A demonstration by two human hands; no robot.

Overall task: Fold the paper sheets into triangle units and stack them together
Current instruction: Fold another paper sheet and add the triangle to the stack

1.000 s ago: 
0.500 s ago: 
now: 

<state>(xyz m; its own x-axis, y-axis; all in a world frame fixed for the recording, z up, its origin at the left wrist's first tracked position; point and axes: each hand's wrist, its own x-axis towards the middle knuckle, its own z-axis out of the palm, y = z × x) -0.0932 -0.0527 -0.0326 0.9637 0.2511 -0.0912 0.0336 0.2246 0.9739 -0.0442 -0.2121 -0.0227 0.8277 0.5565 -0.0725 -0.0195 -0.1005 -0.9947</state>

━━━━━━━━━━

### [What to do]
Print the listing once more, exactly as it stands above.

### [Task result]
A demonstration by two human hands; no robot.

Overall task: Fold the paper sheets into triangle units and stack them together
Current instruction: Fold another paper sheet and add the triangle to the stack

1.000 s ago: 
0.500 s ago: 
now: 

<state>(xyz m; its own x-axis, y-axis; all in a world frame fixed for the recording, z up, its origin at the left wrist's first tracked position; point and axes: each hand's wrist, its own x-axis towards the middle knuckle, its own z-axis out of the palm, y = z × x) -0.0932 -0.0527 -0.0326 0.9637 0.2511 -0.0912 0.0336 0.2246 0.9739 -0.0442 -0.2121 -0.0227 0.8277 0.5565 -0.0725 -0.0195 -0.1005 -0.9947</state>

With that, the output is done.